- [DATA]:
◆ ◆ ◆ ◆ ◆ ◆ ◆

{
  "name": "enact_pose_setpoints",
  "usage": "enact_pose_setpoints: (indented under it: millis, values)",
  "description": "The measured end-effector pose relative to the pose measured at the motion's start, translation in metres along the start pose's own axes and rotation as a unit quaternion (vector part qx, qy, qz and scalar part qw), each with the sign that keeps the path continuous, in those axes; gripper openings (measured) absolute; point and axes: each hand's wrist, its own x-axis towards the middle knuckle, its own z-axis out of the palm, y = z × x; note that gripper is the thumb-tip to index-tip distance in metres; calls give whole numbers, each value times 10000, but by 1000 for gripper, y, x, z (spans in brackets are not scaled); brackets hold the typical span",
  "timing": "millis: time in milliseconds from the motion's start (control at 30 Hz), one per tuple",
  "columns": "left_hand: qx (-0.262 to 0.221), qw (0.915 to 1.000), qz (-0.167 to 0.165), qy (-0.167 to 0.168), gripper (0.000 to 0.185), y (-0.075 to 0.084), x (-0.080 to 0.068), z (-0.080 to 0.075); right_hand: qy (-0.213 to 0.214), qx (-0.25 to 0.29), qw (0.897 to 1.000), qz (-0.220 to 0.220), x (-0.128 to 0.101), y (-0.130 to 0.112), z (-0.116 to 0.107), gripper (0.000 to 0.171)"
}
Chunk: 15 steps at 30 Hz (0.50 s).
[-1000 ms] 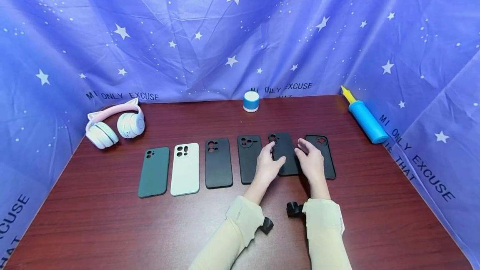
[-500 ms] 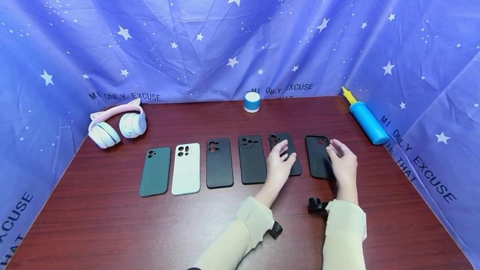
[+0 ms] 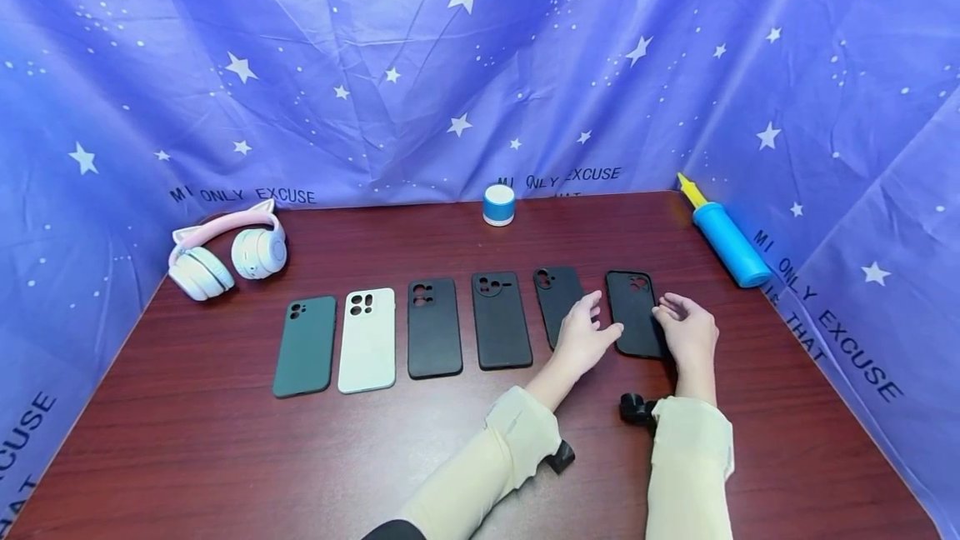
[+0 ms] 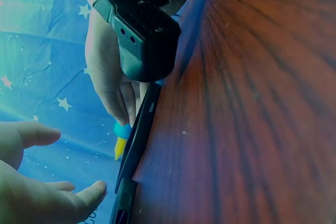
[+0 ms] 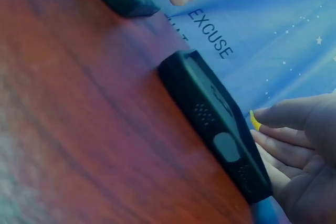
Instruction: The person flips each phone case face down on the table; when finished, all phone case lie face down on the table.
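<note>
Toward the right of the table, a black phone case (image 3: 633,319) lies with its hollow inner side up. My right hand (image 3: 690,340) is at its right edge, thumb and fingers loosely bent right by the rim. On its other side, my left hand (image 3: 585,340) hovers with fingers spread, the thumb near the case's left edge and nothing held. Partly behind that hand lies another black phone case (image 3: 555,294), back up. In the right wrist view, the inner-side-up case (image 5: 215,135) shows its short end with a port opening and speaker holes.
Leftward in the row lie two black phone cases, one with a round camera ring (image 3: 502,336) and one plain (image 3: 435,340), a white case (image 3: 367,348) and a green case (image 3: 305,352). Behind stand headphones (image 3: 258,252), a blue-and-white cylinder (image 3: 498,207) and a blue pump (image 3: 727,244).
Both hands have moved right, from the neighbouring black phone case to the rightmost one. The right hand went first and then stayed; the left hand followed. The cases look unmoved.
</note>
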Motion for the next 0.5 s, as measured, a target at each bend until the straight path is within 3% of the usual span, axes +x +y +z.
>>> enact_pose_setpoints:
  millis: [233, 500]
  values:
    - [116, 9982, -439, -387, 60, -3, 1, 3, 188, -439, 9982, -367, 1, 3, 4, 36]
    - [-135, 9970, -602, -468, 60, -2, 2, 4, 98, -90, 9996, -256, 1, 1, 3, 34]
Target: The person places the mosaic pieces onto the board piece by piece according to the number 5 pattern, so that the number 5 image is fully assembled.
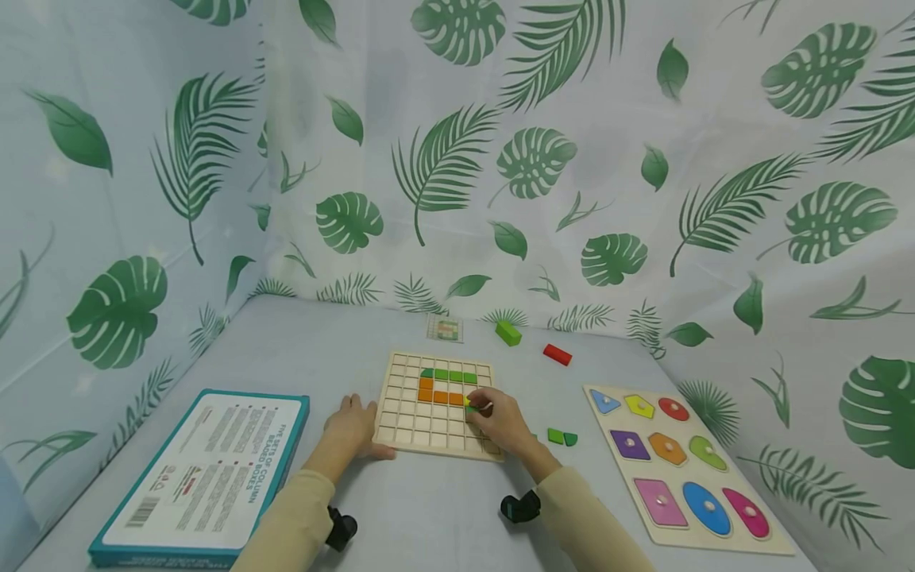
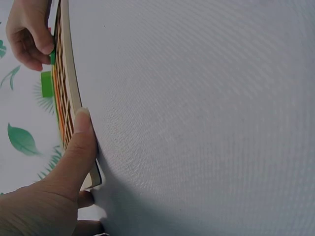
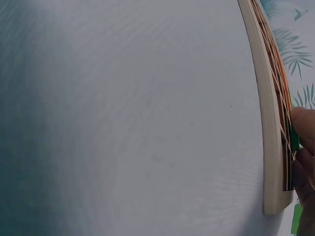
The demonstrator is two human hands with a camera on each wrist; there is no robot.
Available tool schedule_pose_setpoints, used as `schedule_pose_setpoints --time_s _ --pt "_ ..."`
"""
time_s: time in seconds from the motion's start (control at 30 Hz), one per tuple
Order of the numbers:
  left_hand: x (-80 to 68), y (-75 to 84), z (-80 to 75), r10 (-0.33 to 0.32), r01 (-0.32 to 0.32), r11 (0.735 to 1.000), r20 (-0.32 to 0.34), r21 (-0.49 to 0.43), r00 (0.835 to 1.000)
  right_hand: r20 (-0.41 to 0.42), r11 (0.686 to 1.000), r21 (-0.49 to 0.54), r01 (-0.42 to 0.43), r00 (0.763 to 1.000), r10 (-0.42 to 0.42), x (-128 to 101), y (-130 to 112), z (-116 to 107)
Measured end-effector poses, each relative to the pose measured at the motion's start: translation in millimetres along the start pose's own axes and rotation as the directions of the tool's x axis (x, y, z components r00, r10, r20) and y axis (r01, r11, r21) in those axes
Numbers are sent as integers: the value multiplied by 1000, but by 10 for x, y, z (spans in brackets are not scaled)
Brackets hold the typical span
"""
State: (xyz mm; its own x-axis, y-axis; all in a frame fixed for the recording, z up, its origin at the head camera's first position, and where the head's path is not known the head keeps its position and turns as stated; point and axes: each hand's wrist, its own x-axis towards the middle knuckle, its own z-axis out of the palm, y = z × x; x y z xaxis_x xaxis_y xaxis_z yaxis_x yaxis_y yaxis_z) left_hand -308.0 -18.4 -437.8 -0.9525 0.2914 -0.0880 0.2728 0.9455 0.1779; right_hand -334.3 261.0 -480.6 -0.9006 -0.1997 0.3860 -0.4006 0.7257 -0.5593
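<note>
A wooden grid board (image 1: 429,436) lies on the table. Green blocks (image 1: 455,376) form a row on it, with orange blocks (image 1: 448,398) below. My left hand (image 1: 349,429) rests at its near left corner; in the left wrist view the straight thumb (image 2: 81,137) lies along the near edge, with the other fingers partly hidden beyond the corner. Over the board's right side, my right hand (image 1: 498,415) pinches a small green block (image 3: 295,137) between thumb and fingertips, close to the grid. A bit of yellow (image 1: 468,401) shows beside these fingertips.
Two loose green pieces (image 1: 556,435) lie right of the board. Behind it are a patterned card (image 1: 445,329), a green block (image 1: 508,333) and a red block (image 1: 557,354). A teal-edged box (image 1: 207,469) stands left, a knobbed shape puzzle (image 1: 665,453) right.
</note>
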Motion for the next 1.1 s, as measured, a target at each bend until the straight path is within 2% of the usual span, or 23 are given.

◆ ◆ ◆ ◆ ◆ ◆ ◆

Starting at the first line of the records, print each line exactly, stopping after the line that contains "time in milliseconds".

{
  "name": "enact_pose_setpoints",
  "usage": "enact_pose_setpoints: (indented under it: millis, values)",
  "description": "The measured end-effector pose relative to the pose measured at the motion's start, translation in metres along the start pose's own axes and rotation as a unit quaternion (vector part qx, qy, qz and scalar part qw), each with the sign that keeps the path continuous, in those axes; gripper openings (measured) absolute; point and axes: each hand's wrist, its own x-axis towards the middle knuckle, its own z-axis out of the palm, y = z × x; note that gripper is the thumb-tip to index-tip distance in metres; calls give whole numbers, each value times 10000, but by 1000 for gripper, y, x, z (spans in brackets are not scaled); brackets hold the typical span",
  "timing": "millis: time in milliseconds from the motion's start (control at 30 Hz), one per tuple",

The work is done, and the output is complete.